Without any other arguments, this command will fetch all repos that the currently authenticated user owns, collaborates on or can access via one of their organizations:

$ github-to-sqlite repos github.db

To fetch repos belonging to a specific user or organization, provide their username as an argument:

$ github-to-sqlite repos github.db dogsheep # organization
$ github-to-sqlite repos github.db simonw # user

You can pass more than one username to fetch for multiple users or organizations at once:

$ github-to-sqlite repos github.db simonw dogsheep

Add the --readme option to save the README for the repo in a column called readme. Add --readme-html to save the HTML rendered version of the README into a column called readme_html.

Example: repos table

Fetching specific repositories

You can use -r with the repos command one or more times to fetch just specific repositories.

$ github-to-sqlite repos github.db -r simonw/datasette -r dogsheep/github-to-sqlite

Fetching repos that have been starred by a user

The starred command fetches the repos that have been starred by a user.

$ github-to-sqlite starred github.db simonw

If you are using an auth.json file you can omit the username to retrieve the starred repos for the authenticated user.

Example: stars table

Fetching users that have starred specific repos

The stargazers command fetches the users that have starred the specified repos.

$ github-to-sqlite stargazers github.db simonw/datasette dogsheep/github-to-sqlite

You can specify one or more repository using owner/repo syntax.

Users fetched using this command will be inserted into the users table. Many-to-many records showing which repository they starred will be added to the stars table.

Fetching GitHub Actions workflows

The workflows command fetches the YAML workflow configurations from each repository's .github/workflows directory and parses them to populate workflows, jobs and steps tables.

$ github-to-sqlite workflows github.db simonw/datasette dogsheep/github-to-sqlite

You can specify one or more repository using owner/repo syntax.

Example: workflows table, jobs table, steps table

Scraping dependents for a repository

The GitHub dependency graph can show other GitHub projects that depend on a specific repo, for example simonw/datasette/network/dependents.

This data is not yet available through the GitHub API. The scrape-dependents command scrapes those pages and uses the GitHub API to load full versions of the dependent repositories.

$ github-to-sqlite scrape-dependents github.db simonw/datasette

The command accepts one or more repositories.

Add -v for verbose output.

Example: dependents table

Fetching emojis

You can fetch a list of every emoji supported by GitHub using the emojis command:

$ github-to-sqlite emojis github.db

This will create a table called emojis with a primary key name and a url column.

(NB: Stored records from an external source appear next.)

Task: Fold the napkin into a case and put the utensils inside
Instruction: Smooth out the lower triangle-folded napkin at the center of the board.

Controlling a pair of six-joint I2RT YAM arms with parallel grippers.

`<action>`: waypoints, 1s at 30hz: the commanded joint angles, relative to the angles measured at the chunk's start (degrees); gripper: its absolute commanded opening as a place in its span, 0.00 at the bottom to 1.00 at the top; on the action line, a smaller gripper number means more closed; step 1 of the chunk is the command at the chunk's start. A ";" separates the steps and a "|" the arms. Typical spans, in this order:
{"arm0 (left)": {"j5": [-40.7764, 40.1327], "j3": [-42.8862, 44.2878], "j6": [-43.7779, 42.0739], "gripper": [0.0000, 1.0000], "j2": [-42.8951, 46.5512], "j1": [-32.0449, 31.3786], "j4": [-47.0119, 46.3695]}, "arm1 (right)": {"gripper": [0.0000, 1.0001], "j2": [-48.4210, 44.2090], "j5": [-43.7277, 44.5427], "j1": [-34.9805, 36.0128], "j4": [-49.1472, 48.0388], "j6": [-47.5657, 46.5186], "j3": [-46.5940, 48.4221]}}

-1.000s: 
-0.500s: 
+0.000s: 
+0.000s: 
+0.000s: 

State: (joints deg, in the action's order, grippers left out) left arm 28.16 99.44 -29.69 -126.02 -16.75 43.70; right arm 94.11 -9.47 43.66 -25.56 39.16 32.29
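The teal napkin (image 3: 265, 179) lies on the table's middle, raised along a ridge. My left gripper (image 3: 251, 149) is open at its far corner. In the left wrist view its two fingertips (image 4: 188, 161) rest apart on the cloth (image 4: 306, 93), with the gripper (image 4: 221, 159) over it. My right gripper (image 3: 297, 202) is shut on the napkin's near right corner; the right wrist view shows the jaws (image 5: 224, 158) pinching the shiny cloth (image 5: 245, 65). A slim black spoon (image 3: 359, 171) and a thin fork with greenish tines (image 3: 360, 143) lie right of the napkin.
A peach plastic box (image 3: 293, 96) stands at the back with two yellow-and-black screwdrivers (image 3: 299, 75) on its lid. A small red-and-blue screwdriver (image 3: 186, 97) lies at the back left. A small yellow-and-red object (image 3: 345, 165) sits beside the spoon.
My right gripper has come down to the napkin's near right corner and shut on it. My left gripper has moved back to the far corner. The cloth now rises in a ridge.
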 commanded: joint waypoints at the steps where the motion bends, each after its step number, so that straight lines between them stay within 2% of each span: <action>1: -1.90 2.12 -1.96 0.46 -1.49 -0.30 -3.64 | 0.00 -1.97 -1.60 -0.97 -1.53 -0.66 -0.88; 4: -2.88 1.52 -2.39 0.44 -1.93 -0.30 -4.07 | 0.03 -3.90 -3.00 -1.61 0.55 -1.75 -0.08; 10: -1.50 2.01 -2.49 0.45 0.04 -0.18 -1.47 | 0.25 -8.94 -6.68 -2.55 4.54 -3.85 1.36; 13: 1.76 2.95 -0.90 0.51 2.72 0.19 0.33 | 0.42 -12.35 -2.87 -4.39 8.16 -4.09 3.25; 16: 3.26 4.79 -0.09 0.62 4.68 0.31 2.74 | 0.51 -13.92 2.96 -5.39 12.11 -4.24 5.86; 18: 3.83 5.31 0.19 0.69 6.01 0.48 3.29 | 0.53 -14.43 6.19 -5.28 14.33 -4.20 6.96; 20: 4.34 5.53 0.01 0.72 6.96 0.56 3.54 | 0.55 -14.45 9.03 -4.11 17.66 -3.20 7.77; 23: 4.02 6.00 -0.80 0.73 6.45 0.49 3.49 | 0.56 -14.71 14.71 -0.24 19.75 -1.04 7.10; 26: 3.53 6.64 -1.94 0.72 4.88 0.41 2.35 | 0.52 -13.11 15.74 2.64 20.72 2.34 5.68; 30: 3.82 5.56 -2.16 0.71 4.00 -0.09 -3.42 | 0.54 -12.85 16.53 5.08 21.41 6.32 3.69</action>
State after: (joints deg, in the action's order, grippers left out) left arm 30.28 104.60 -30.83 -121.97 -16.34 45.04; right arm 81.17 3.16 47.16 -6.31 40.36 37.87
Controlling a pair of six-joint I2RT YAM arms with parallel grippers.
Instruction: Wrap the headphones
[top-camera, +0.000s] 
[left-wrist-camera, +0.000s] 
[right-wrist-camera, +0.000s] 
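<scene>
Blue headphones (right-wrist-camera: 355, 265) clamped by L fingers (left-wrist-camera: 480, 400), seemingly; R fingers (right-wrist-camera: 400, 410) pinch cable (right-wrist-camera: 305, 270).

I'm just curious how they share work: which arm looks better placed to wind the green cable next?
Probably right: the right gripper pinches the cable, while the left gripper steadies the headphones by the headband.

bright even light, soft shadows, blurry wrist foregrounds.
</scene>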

If you add the --fetch option the command will also fetch the binary content of the images and place them in an image column:

$ github-to-sqlite emojis emojis.db -f
[########----------------------------]  397/1799   22%  00:03:43

You can then use the datasette-render-images plugin to browse them visually.

Example: emojis table

Making authenticated API calls

The github-to-sqlite get command provides a convenient shortcut for making authenticated calls to the API. Once you have created your auth.json file (or set a GITHUB_TOKEN environment variable) you can use it like this:

$ github-to-sqlite get https://api.github.com/gists

This will make an authenticated call to the URL you provide and pretty-print the resulting JSON to the console.

You can omit the https://api.github.com/ prefix, for example:

$ github-to-sqlite get /gists

Many GitHub APIs are paginated using the HTTP Link header. You can follow this pagination and output a list of all of the resulting items using --paginate:

$ github-to-sqlite get /users/simonw/repos --paginate

You can outline newline-delimited JSON for each item using --nl. This can be useful for streaming items into another tool.